What is expected: Return all the entries exactly. No pictures.

# # #

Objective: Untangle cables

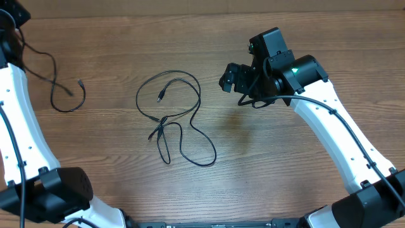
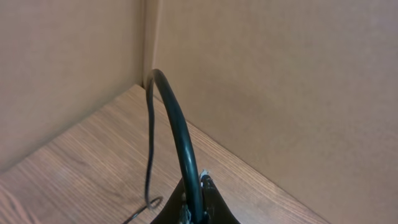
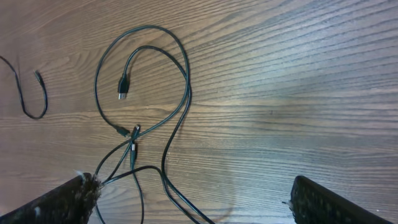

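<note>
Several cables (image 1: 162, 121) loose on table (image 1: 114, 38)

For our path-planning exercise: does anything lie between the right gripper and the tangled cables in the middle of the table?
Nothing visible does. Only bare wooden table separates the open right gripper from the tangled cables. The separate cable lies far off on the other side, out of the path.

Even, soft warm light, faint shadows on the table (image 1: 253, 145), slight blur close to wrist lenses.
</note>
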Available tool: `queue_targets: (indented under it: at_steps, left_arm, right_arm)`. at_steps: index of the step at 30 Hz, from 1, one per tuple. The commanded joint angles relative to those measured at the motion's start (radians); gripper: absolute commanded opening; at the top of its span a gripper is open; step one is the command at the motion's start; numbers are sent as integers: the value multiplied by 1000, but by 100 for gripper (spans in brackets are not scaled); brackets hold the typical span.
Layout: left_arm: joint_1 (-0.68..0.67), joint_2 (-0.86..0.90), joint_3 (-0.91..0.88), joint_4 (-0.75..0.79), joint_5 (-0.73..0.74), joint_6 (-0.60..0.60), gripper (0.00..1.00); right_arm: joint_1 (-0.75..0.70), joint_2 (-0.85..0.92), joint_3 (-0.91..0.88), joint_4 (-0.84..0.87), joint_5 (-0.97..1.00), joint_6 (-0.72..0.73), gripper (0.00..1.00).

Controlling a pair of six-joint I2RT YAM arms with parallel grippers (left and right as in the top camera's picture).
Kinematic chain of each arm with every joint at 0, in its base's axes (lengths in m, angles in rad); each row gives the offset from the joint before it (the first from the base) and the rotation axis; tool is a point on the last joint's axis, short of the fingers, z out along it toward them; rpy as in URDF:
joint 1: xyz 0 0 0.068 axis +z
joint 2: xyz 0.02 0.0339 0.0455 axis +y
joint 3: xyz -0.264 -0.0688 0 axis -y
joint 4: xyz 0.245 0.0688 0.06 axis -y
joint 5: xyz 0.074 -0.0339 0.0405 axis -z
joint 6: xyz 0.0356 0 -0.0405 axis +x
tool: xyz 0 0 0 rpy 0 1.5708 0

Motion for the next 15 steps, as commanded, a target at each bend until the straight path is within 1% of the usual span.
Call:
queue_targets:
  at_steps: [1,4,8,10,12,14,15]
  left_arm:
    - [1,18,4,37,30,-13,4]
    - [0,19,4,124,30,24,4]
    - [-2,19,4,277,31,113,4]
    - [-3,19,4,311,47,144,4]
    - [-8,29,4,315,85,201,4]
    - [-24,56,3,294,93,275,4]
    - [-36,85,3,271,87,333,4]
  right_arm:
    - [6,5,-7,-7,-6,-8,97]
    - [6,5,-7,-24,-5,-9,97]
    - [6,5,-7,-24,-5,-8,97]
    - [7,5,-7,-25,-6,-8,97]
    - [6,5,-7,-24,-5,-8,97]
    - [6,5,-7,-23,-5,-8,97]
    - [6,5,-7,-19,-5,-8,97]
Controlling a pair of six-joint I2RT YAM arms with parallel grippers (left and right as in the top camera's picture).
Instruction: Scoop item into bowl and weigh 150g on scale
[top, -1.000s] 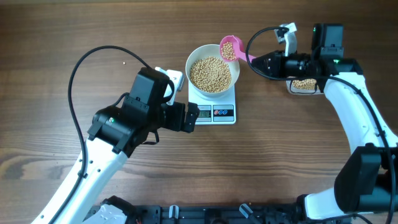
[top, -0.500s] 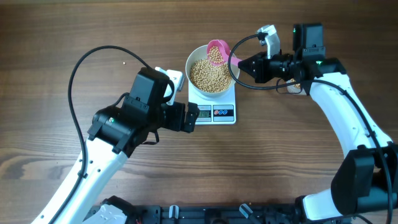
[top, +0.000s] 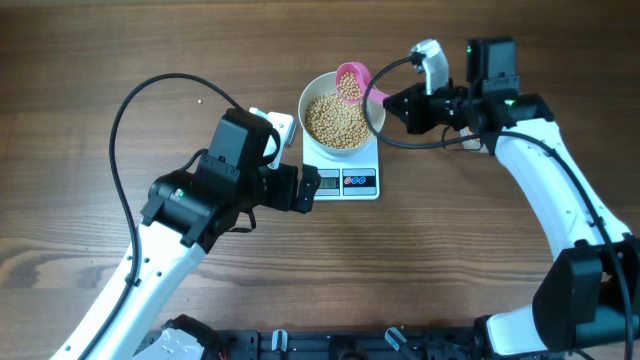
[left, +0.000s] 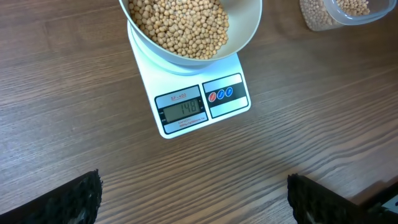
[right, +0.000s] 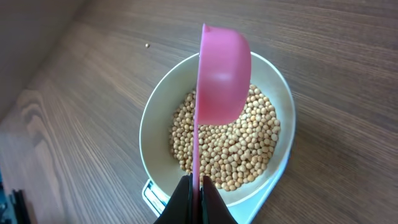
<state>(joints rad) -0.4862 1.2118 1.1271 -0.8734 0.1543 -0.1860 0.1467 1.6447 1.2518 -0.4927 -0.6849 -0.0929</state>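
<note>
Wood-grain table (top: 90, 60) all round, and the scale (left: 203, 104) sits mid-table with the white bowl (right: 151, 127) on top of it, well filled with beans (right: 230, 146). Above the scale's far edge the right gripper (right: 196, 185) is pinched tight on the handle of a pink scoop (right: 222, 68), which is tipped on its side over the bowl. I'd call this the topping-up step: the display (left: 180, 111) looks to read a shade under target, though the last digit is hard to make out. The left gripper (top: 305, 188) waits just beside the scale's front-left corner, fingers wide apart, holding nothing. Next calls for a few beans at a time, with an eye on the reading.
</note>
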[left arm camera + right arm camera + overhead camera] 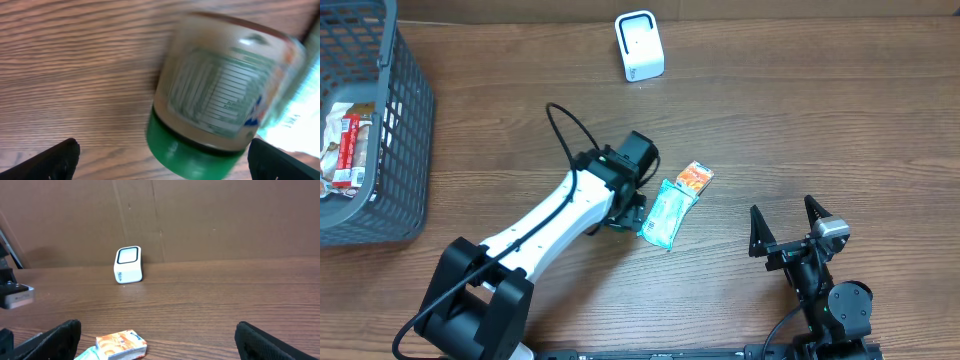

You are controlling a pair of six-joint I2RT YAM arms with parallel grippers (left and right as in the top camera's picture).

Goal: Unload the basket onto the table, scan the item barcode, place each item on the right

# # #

Written answer:
Objective: Untangle cables


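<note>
Several cables (image 1: 162, 121) loose on table (image 1: 114, 38)

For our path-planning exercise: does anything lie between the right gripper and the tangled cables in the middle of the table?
Nothing visible does. Only bare wooden table separates the open right gripper from the tangled cables. The separate cable lies far off on the other side, out of the path.

Even, soft warm light, faint shadows on the table (image 1: 253, 145), slight blur close to wrist lenses.
</note>
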Available tool: `queue_targets: (indented under it: at_steps, left_arm, right_arm)`. at_steps: index of the step at 30 Hz, from 1, one per tuple. The commanded joint angles relative to those measured at the motion's start (radians); gripper: absolute commanded opening; at the top of its span a gripper is open; step one is the command at the motion's start; numbers are sent as integers: the value multiplied by 1000, but by 100 for gripper (spans in brackets are not scaled); brackets hold the typical span.
Layout: left_arm: joint_1 (-0.68..0.67), joint_2 (-0.86..0.90), joint_3 (-0.91..0.88), joint_4 (-0.75..0.79), joint_5 (-0.73..0.74), joint_6 (-0.60..0.60), gripper (0.00..1.00); right_arm: joint_1 (-0.75..0.70), joint_2 (-0.85..0.92), joint_3 (-0.91..0.88), joint_4 (-0.84..0.87), joint_5 (-0.97..1.00), joint_6 (-0.72..0.73), gripper (0.00..1.00).

Controlling a pair of six-joint I2RT YAM arms with parallel grippers (left and right as in the top camera's picture).
Kinematic chain of each arm with every joint at 0, in its base's axes (lengths in m, angles in rad); each row gives the offset from the joint before it (the first from the base) and the rotation axis; tool is a point on the last joint's axis, short of the fingers, z out along it toward them; rpy as in URDF:
joint 1: xyz 0 0 0.068 axis +z
joint 2: xyz 0.02 0.0339 0.0455 axis +y
joint 3: xyz -0.264 -0.0688 0 axis -y
joint 4: xyz 0.245 0.0688 0.06 axis -y
joint 5: xyz 0.074 -0.0339 0.0405 axis -z
joint 6: xyz 0.0356 0 -0.0405 axis +x
tool: xyz 0 0 0 rpy 0 1.5708 0

Motion for the next 15 steps, as commanded, a target at each bend until the straight path is within 1% of the usual span.
Call:
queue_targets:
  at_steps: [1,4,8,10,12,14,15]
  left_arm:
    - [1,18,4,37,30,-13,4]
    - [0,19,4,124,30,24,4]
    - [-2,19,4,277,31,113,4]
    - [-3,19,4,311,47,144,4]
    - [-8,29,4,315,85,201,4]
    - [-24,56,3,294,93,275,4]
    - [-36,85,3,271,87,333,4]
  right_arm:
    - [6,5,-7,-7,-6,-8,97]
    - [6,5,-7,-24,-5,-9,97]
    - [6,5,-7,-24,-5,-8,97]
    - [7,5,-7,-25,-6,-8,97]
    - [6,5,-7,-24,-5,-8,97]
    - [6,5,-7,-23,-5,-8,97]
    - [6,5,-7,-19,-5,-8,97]
Controlling a pair of six-joint I2RT YAM arms with parallel grippers (left and right as in the top camera's picture).
Instruction: Scoop item into bowl and weigh 150g on scale
[top, -1.000s] 
[top, -0.500s] 
[top, +0.000s] 
[left, +0.000s] 
[right, +0.000s] 
<state>(joints rad) -0.4862 1.2118 1.1271 -0.8734 0.1543 -0.1860 0.1467 1.6447 1.2518 -0.4927 -0.6849 -0.0929</state>
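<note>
Wood-grain table (top: 90, 60) all round, and the scale (left: 203, 104) sits mid-table with the white bowl (right: 151, 127) on top of it, well filled with beans (right: 230, 146). Above the scale's far edge the right gripper (right: 196, 185) is pinched tight on the handle of a pink scoop (right: 222, 68), which is tipped on its side over the bowl. I'd call this the topping-up step: the display (left: 180, 111) looks to read a shade under target, though the last digit is hard to make out. The left gripper (top: 305, 188) waits just beside the scale's front-left corner, fingers wide apart, holding nothing. Next calls for a few beans at a time, with an eye on the reading.
</note>
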[left arm camera + right arm camera + overhead camera] 

You are controlling a pair of six-joint I2RT YAM arms with parallel grippers (left and right as in the top camera's picture).

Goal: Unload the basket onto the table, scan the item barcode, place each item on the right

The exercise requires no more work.